--- Supplied information ---

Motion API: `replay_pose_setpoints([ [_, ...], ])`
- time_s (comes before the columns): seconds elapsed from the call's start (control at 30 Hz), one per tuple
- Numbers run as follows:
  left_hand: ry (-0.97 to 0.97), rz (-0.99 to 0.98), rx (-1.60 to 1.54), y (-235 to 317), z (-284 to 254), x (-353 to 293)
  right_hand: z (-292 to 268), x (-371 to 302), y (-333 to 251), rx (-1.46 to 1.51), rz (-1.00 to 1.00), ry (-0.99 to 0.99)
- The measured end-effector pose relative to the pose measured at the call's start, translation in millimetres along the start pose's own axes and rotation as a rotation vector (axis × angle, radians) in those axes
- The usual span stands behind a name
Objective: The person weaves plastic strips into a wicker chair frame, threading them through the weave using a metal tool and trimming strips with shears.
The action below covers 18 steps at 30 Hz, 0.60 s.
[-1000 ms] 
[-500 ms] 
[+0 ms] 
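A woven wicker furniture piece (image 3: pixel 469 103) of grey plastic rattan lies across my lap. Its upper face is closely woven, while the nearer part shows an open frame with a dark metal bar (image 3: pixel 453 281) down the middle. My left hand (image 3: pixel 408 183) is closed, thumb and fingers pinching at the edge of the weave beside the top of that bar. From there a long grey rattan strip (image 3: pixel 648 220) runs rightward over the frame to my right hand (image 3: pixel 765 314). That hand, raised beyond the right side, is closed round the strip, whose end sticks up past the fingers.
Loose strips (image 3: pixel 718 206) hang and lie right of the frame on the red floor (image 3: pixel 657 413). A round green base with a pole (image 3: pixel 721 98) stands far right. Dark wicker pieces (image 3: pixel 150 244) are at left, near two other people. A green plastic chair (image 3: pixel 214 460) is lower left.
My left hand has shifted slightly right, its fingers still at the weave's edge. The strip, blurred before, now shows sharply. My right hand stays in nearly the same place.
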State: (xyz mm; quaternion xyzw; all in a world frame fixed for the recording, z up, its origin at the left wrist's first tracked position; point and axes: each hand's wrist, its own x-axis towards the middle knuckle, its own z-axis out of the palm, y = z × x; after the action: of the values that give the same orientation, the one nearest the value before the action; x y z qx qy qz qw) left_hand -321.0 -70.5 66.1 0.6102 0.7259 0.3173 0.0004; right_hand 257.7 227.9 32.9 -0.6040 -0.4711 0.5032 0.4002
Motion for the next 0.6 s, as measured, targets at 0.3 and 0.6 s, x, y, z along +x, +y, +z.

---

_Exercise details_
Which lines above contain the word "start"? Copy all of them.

_Result for this exercise_
- time_s (comes before the columns): seconds elapsed from the call's start (control at 30 Hz), one per tuple
- The measured end-effector pose relative to the pose measured at the call's start, translation in millimetres along the start pose's own axes and rotation as a rotation vector (axis × angle, radians) in those axes

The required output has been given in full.